# [Task]
To complete this task, print all the data below exactly but leave out the images.

☆ ☆ ☆ ☆ ☆

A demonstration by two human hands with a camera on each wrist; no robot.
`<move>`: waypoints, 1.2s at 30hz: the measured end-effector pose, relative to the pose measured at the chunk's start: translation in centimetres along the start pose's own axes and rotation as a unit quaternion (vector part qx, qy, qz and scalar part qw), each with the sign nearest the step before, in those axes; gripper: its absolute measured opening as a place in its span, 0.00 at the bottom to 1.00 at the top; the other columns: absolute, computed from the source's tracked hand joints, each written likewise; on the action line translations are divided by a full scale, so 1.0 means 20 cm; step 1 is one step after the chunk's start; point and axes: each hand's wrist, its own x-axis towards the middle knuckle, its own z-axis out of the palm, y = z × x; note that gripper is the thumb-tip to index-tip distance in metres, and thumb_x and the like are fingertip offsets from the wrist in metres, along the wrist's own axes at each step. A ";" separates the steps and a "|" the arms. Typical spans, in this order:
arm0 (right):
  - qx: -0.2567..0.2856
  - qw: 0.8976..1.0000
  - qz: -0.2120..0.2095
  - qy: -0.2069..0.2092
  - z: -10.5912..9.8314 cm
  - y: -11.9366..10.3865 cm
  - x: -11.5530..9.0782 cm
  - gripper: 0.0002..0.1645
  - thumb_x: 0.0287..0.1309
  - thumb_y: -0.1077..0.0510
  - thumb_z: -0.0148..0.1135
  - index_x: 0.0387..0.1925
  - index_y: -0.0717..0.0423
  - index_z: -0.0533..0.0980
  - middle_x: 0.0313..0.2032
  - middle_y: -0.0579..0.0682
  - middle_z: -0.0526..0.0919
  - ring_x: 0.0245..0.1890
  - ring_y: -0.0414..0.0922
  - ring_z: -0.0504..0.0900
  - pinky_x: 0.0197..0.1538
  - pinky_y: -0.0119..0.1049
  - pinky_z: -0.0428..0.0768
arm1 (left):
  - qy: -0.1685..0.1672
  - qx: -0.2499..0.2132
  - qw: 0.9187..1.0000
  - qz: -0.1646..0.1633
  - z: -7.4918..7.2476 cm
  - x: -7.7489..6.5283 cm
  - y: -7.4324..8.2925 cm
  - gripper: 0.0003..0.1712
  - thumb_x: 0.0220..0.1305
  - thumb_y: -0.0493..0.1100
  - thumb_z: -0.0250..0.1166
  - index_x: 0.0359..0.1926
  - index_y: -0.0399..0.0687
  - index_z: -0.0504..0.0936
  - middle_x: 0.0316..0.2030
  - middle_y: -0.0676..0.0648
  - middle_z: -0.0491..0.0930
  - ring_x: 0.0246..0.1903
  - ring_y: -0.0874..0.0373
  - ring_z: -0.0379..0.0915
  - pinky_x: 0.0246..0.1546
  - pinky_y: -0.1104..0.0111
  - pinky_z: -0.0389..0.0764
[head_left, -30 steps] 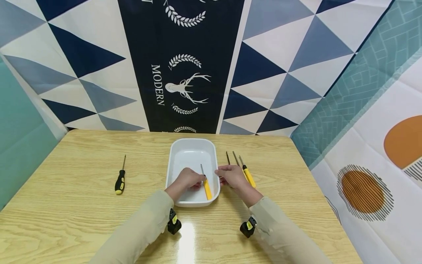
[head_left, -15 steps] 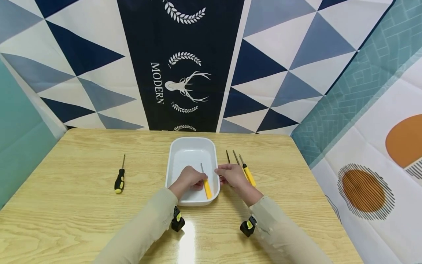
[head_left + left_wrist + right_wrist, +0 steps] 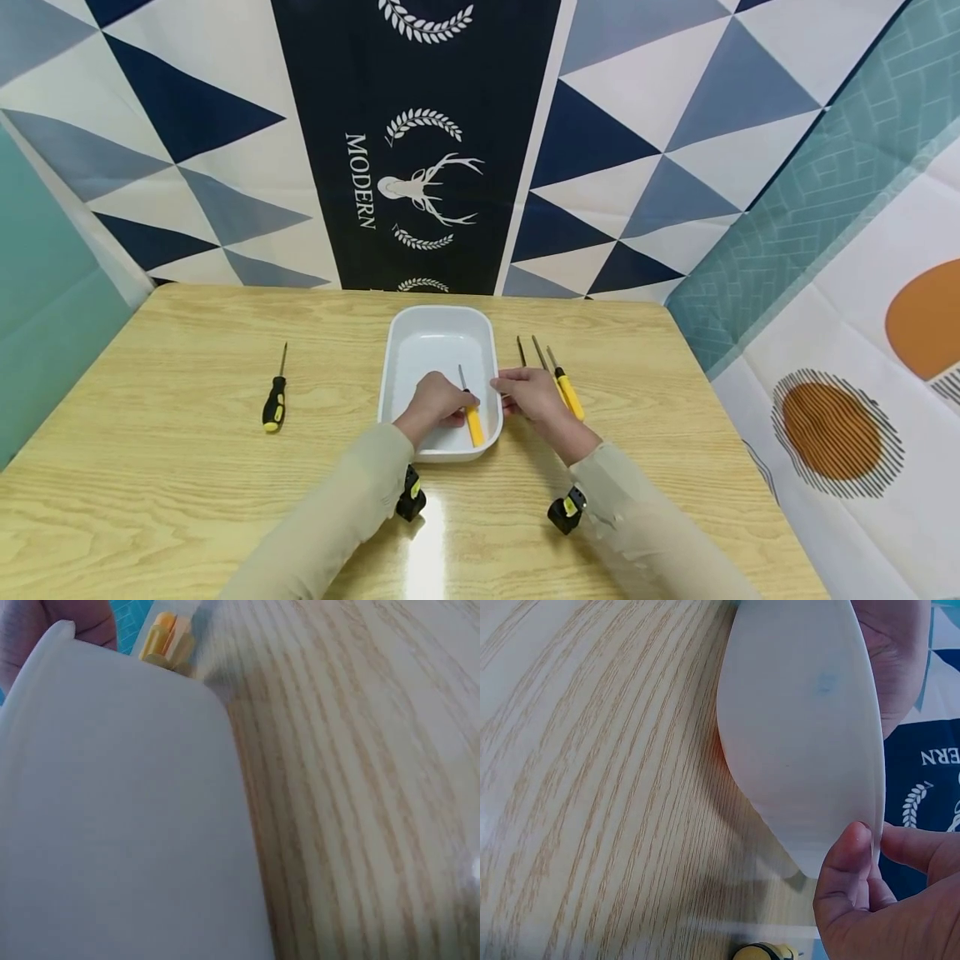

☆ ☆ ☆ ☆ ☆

# [Worked solution]
A demonstration by two human hands with a camera on each wrist; no robot.
`<move>`: waypoints, 1.2s at 30hz: the measured end-effector pose, relative to the pose measured at the chunk's start: translation in centimetres along the start pose's own axes and rotation as a unit quaternion (vector part qx, qy, qz and scalar part qw), each with the sign nearest the step before, in those axes; gripper: its absolute measured opening as a place in its span, 0.00 at the bottom to 1.00 at the top; the other columns: absolute, computed from the source's tracked hand joints, each written likewise; on the action line translations are divided by a full scale, so 1.0 means 20 cm; step 1 is one step after the chunk's start; point and axes: each hand's wrist, its own x-axis towards the middle knuckle, its own z-axis out of the palm, y = z × x; note that gripper is the thumb-tip to index-tip distance in metres, and thumb_x and the like are fingertip offsets from the wrist in metres, along the wrist's own axes at each step. A ";" separates the steps and a "|" the arms. Typical spans, in this order:
arm0 (right):
  - qx: -0.2567..0.2856
  - qw: 0.8976..1.0000
  - qz: -0.2120..0.2095
  - qy: -0.2069..0.2092
  - z: -10.5912..9.8314 cm
  - y: -11.9366..10.3865 cm
  - x: -11.5530..9.0782 cm
  - gripper: 0.0002..0.1645
  - thumb_x: 0.0287..0.1309
  - thumb_y: -0.1077..0.0510
  - thumb_z: -0.0148..0.1135
  - index_x: 0.0387..0.1925
  - index_y: -0.0717..0.0423
  - index_z: -0.0533..0.0980
  - middle_x: 0.0313..0.2032
  - middle_y: -0.0579..0.0682
  - middle_z: -0.0526..0.0919
  - ring_x: 0.0245..0.1890
  - ring_y: -0.0414..0.0922
  - ring_z: -0.0504..0.0900
  - pinky_x: 0.0197..0.1538
  - pinky_y: -0.0119..0.1049
  - pinky_z: -0.0428..0.0768
arm1 (left):
  - qy: -0.1685..0.1672
  - qx: -0.2499..0.2132
  - qw: 0.9187..1.0000
  - qz: -0.1646..0.1633
  - z: -7.4918..7.2476 cm
  - x: -7.7489..6.5283 cm
  - y: -7.4324..8.2925 cm
  - gripper: 0.0003..0.1712
  - thumb_x: 0.0220..0.1305
  - thumb_y: -0.0493..0.1100
  - thumb_z: -0.0250..0.1166
  - index_x: 0.0359..0.1926
  - index_y: -0.0399..0.0687
  - index_z: -0.0504..0.0936
  - middle_x: 0.0316..0.2030
  - middle_y: -0.0676..0.0648
  - middle_z: -0.0491..0.0930
  - ring_x: 0.0246..0.1903
  - ring_y: -0.0874..0.0373
  - ring_z: -0.0379..0.0915
  - pinky_x: 0.0246..0.1546
  - pinky_y: -0.1104..0.0111
  - pinky_z: -0.0389..0.0764
[head_left, -30 steps] 
[head_left, -15 steps] 
[head_left + left_wrist + right_wrist, +0 steps] 

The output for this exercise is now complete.